In fact, Rita’s Allen’s single VIP project seems to have spurred the foundation in much the same way its biomedical grants do: by providing a stimulus to an ever-widening field of inquiry.  The foundation is planning pilot investments for new research on the roots of public distrust of science as well as program support to WGBH in Boston and the nonprofit Health Research Alliance to broaden the audience for science communications.  It has also begun supporting media experiments at the local and national levels—including Hearken, the Knight News Challenge on voter information, and the Online News Association’s Challenge Fund for Innovation in Journalism Education.

RelatedAlternate Realities: This Funder Wants to Close the Gap Between Scientists and the Public

To Christopherson, the logic of the foundation’s most recent evolution, which may appear winding to outsiders, is actually quite plain.
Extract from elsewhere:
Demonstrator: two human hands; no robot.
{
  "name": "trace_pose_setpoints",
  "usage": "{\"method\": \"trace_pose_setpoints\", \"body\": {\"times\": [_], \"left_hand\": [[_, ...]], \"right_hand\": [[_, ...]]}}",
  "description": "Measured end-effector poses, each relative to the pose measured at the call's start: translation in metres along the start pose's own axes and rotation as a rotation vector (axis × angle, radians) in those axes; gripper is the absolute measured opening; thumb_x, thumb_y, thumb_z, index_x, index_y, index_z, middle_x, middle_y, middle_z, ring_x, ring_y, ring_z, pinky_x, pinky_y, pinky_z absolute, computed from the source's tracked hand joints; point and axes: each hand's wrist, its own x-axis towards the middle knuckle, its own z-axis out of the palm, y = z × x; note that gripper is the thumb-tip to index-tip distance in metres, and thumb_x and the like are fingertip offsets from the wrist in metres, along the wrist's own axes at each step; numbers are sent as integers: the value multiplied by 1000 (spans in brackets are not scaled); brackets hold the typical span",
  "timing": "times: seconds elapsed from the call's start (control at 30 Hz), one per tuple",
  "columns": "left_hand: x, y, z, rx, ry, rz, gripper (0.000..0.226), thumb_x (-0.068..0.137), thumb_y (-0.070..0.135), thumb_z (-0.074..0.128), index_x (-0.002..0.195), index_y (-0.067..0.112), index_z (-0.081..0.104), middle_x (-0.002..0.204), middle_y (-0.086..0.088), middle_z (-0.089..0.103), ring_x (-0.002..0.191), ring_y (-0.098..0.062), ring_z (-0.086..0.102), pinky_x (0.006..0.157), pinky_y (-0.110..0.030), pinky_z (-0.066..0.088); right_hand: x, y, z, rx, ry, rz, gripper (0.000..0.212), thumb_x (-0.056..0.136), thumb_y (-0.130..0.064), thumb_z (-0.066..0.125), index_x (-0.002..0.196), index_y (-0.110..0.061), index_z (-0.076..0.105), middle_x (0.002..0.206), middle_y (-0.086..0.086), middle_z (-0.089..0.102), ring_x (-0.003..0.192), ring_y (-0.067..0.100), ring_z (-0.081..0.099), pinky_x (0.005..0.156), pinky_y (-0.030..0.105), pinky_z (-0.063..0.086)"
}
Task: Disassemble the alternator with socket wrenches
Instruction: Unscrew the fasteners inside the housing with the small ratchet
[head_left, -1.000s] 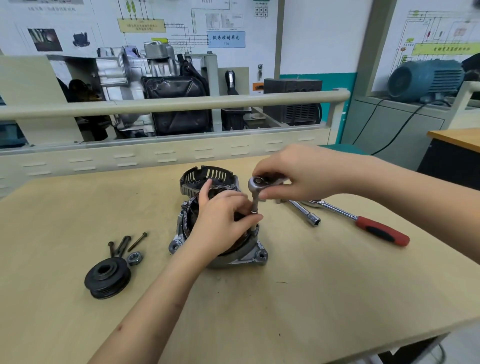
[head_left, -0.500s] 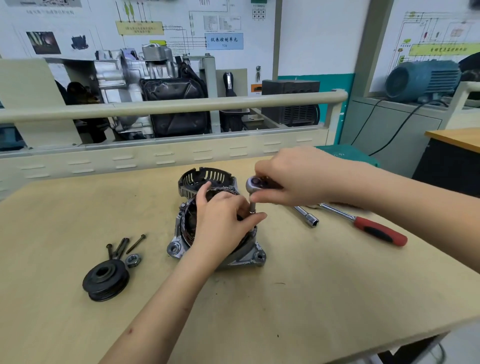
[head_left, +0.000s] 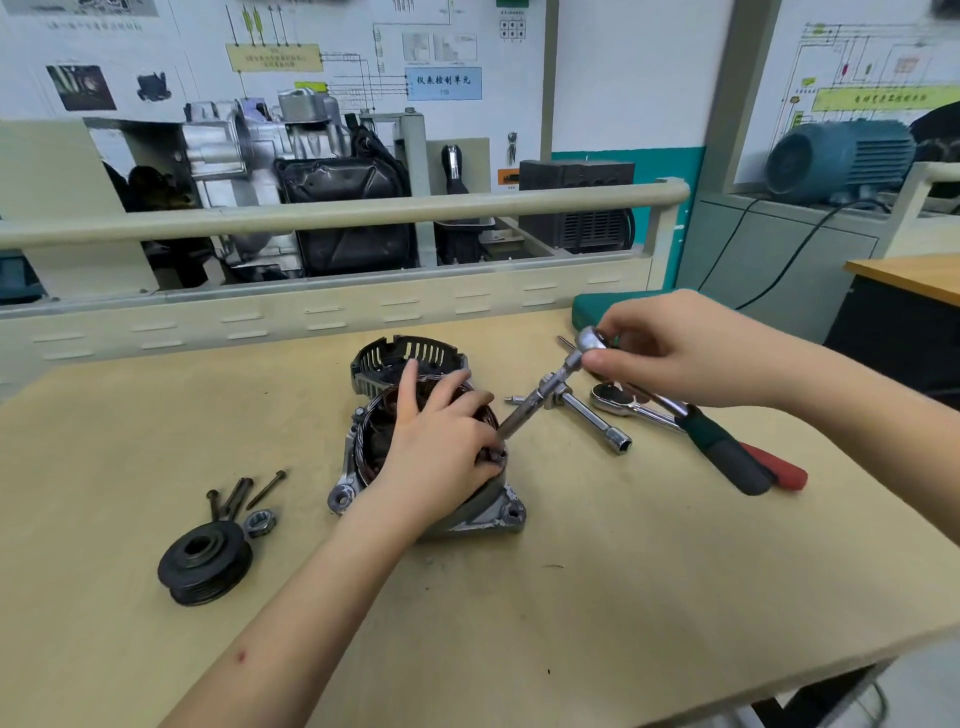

Science, she notes, has been unduly politicized, which makes it harder for scientists to build the case for research, especially government-funded research. It also makes it harder for the foundation’s own grantees to promote the implications of their work. Scientists do not really have a choice but to get involved in civic debate, especially civic debate over science.

“As we examine the intersection of science and civil society, we see opportunities for our foundation to nurture an ecosystem of more robust public support and understanding of science,” Christopherson has said. 

Christopherson is actually Rita Allen’s first-ever chief executive. She was hired in 2009.  Her interest in the media and the public square derives from her own professional background.  She was the first female executive director of New Jersey’s public broadcasting network (NJN), and served on the PBS board. She also chaired the New Jersey State Council on the Arts. Under her leadership, the board has expanded in size and formally broadened the foundation’s mission to include “civic literacy and engagement.” The foundation’s current assets are estimated at $165 million.